1969 tarihli filmde tipik bir Fulci filminden beklenebilecek hunharlıkla gelen kan revan es geçilmiş. Daha doğrusu Fulci, belli ki sonradan çoşmuş. Ama her Fulci filmine nimet gözüyle bakanlar için bu durum hiç de rahatsız edici değil. Üstelik ana karnından vahşet severek doğmadık ya dostlar, benim de masum filmler sevdiğim bir “art house” dönemim olmuştu ayıptır söylemesi (tam bir ‘hor görme ne olur çalış senin de olur’ vakası, tabii benimki tersine işlemiş neyse… Duy beni komakine!). Hitchcock’tan hallice bir San Francisco görüntüleriyle açılıp, yer yer arka planda arz-ı endam etmekten çekinmeyen San Francisco’nun yokuş yukarı-aşağı platformunda geçen filmin konusu ‘uzunca’ şöyle;
George Dumurrier (Jean Sorel), evliliği, karısının (Marisa Mell) astım ve histeri krizleri nedeniyle, işleri de ihtiyacı olduğu daha fazla para nedeniyle pek yolunda gitmeyen, aileden yadigar kliniği, erkek kardeşiyle beraber işleten bir doktordur. Hasta karısından yediği “işini, hep bana tercih ediyorsun” temelli serzenişlerle karısından oldukça uzaklaşan George, huzuru, fotoğraf sanatçısı başka bir kadının (Elsa Martinelli) kırmızı tüllü camdan yatağında arar.
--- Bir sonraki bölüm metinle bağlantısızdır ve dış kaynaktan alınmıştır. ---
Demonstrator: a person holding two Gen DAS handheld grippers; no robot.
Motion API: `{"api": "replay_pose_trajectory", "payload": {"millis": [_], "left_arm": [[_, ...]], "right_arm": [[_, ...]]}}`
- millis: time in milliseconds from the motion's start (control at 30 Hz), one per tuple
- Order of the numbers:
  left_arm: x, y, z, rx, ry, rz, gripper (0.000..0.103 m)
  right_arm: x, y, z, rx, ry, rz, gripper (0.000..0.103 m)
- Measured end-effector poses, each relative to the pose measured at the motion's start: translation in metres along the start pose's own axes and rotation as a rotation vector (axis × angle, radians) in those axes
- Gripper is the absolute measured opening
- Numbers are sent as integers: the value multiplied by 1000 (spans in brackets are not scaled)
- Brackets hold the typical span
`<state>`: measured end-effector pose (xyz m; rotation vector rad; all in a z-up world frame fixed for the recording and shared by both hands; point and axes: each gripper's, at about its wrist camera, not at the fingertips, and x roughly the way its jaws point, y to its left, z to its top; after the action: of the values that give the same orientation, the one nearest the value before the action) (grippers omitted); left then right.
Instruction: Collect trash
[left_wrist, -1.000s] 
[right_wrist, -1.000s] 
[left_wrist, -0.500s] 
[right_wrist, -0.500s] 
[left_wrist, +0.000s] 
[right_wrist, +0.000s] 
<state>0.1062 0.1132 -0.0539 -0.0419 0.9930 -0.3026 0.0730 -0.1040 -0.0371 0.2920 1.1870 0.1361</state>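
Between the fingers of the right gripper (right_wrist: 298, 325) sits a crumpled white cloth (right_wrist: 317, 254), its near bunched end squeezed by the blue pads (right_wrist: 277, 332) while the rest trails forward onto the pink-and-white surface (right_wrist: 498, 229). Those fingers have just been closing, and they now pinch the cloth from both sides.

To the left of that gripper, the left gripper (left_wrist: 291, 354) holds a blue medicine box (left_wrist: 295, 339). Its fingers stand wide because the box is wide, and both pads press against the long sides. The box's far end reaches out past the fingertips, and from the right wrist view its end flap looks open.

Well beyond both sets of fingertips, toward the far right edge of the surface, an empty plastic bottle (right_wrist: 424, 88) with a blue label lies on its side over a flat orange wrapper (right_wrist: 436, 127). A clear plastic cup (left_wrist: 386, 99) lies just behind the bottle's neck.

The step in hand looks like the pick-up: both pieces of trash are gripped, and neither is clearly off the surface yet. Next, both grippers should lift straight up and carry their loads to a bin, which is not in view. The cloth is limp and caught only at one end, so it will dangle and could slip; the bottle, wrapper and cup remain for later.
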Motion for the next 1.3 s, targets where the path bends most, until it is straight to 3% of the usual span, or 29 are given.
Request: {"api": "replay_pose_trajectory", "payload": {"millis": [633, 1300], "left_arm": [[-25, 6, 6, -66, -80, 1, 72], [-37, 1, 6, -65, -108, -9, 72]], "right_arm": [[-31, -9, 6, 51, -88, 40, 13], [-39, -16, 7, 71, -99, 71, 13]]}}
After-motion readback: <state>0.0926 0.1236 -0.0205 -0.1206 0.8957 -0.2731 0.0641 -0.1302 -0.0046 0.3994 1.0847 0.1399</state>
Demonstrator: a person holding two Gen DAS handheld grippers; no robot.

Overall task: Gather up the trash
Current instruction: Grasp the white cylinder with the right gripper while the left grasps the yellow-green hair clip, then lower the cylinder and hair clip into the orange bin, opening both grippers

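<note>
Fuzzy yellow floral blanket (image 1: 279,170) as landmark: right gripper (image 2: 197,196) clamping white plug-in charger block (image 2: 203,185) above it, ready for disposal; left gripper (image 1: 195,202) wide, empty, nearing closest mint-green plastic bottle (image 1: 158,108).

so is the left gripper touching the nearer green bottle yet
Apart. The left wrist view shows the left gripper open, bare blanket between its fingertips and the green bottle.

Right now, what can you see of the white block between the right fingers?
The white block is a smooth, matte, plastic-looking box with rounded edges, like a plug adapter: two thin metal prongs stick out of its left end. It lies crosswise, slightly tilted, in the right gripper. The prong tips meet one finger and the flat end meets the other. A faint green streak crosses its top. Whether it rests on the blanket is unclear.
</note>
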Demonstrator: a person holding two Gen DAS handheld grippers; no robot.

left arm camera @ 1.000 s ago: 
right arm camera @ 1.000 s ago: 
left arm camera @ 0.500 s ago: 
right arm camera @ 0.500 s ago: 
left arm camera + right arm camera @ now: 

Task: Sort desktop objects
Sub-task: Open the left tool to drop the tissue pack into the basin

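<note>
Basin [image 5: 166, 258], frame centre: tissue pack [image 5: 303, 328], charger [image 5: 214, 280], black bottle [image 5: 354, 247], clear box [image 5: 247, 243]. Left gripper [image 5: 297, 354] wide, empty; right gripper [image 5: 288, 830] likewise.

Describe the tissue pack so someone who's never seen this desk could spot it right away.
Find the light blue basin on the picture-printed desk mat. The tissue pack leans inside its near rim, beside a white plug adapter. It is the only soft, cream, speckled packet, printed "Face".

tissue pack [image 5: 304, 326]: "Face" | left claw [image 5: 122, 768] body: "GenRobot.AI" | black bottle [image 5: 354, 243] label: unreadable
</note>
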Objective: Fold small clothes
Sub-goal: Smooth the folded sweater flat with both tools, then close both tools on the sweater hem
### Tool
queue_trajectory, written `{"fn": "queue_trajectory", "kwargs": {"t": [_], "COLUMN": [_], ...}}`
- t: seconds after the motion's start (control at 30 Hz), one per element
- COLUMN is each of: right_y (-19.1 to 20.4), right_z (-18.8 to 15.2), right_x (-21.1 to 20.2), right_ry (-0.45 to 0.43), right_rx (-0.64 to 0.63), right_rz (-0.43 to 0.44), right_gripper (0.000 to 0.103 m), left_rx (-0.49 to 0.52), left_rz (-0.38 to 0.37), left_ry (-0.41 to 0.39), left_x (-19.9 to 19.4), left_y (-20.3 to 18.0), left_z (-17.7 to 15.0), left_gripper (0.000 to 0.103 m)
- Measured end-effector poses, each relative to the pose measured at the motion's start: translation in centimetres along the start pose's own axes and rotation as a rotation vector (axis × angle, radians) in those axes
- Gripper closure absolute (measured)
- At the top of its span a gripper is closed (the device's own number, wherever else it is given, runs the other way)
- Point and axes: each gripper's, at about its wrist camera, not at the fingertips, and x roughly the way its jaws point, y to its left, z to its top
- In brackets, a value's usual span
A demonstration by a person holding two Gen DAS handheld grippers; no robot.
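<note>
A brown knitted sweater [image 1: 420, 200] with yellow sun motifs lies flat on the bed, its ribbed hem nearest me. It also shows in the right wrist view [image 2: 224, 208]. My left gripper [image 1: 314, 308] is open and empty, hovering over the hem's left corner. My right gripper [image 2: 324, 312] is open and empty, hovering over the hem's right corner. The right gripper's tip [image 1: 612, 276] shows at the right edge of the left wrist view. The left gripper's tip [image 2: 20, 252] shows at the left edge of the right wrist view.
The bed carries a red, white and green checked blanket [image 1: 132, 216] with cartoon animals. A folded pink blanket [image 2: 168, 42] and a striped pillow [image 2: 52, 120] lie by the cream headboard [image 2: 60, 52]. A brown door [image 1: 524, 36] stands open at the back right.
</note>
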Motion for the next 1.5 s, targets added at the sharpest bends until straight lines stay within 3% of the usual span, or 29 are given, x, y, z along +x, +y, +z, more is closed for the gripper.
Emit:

-Sorun nedir darling? Ayağım mı kokuyor?
-Evet biraz...
Gizli ilişkisinin de pek iyi gitmediği George’un hayatı kısa süre içinde karısının ani ölümüyle ibresinden şaşacaktır. Şaşacaktır şaşmasına ama, karısından kalan büyük miktardaki para, ibreyi pozitif yönde mi yoksa negatif yönde mi hareket ettirecektir, işte o, bir adamın, şüphe içerisinde yavaş yavaş harcanmasının hikâyesi olarak bu filmde vuku bulmaktadır.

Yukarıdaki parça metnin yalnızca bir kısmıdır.